▶ _Goal of the exercise_
Only lines with the word "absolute" are needed; collect each of them from the listing below.

▶ _Given data_
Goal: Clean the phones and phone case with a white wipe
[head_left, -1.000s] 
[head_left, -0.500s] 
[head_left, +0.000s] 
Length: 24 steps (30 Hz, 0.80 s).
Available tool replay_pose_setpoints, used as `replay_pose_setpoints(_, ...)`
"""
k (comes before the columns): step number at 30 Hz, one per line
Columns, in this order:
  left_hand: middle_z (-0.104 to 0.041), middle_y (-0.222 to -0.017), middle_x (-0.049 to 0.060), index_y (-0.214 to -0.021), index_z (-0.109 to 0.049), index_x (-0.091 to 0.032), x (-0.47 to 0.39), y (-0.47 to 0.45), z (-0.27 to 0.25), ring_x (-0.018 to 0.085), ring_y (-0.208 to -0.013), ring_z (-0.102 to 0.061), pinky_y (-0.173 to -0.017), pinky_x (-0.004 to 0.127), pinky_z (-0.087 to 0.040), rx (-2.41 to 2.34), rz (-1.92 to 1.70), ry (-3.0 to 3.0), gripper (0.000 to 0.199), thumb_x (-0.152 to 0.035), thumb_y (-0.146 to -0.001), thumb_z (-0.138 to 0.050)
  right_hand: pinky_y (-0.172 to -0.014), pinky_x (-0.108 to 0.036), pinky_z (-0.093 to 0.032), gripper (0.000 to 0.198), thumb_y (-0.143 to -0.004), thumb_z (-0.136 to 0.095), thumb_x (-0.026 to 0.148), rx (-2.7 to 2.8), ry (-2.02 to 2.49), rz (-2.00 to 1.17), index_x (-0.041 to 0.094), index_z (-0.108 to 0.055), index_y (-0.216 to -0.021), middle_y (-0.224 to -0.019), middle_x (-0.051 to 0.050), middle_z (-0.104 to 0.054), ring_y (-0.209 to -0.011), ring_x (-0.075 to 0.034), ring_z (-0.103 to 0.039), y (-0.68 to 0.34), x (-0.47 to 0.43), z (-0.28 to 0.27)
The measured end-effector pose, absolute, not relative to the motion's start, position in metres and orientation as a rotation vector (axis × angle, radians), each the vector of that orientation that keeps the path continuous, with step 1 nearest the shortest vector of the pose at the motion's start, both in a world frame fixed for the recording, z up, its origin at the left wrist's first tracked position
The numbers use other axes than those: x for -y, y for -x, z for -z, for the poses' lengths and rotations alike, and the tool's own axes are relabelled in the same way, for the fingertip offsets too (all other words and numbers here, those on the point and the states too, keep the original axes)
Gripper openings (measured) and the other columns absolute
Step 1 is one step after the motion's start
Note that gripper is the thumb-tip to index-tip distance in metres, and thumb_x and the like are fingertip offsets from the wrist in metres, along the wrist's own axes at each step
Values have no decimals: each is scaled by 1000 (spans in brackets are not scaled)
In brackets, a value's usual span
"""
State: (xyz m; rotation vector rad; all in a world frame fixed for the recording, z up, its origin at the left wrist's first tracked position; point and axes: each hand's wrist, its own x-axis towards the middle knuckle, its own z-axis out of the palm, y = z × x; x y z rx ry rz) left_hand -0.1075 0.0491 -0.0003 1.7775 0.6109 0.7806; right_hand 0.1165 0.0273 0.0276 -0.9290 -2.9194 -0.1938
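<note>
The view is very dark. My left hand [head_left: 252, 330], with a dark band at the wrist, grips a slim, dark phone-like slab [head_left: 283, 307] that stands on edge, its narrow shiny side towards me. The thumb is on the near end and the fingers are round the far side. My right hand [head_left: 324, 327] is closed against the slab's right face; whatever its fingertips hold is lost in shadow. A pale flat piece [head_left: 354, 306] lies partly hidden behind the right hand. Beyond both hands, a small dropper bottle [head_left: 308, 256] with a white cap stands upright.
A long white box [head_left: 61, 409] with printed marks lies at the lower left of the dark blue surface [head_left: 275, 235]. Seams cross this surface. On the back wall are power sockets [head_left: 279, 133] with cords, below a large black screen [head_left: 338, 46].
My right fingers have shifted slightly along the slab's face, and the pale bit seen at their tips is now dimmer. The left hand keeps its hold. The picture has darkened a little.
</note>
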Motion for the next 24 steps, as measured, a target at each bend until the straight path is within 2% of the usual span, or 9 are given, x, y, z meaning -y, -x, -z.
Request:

▶ _Reply to the task_
The measured end-effector pose, absolute, not relative to the motion's start, position in metres and orientation as a rotation vector (axis × angle, radians), each the vector of that orientation that keeps the path continuous, with step 1 nearest the shortest vector of the pose at the motion's start, both in a world frame fixed for the recording, z up, its origin at the left wrist's first tracked position
Gripper openings (measured) and the other columns absolute

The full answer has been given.